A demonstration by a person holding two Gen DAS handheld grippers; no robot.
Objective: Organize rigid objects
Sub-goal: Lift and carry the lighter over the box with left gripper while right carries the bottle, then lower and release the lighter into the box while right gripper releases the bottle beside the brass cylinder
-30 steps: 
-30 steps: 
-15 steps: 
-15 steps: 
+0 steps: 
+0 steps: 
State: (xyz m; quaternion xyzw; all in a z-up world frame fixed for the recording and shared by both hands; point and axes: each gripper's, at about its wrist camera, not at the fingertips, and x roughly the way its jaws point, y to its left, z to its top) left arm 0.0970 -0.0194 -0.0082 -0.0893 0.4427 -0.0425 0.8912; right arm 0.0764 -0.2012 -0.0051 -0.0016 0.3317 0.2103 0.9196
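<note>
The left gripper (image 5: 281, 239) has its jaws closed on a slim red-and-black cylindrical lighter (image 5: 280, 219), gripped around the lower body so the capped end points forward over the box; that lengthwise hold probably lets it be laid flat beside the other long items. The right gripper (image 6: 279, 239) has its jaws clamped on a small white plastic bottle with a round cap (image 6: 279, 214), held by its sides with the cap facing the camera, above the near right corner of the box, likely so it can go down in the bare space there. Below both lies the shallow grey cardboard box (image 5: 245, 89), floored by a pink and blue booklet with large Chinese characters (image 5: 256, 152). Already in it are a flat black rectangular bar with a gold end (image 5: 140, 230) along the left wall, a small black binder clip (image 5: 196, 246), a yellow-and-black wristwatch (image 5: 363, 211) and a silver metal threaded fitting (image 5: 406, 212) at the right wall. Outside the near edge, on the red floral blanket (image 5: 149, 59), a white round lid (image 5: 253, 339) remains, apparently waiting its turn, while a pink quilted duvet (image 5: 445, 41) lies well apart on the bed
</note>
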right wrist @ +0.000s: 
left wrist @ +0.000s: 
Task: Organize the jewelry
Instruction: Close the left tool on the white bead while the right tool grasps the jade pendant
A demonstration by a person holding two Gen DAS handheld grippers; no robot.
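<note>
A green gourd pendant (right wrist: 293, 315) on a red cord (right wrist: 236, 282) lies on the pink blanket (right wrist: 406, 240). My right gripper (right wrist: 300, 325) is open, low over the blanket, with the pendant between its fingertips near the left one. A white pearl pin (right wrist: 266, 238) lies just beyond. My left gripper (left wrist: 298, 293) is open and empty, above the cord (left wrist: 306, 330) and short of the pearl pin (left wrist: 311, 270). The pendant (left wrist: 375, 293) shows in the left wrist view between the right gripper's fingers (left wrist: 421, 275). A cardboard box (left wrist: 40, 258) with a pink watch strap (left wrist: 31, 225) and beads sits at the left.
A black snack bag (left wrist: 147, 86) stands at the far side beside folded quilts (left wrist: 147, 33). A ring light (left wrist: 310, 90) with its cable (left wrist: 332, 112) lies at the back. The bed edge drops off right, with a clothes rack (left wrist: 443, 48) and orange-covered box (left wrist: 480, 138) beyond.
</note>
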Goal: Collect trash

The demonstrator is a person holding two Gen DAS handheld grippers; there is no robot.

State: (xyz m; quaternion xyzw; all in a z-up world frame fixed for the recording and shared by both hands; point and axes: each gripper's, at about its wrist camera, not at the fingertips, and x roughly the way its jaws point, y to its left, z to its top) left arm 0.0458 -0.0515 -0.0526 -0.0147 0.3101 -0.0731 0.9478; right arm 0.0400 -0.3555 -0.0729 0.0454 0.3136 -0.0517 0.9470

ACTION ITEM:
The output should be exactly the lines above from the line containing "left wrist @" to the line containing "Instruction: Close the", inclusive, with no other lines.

EXPECTED OUTPUT:
left wrist @ +0.000s: 
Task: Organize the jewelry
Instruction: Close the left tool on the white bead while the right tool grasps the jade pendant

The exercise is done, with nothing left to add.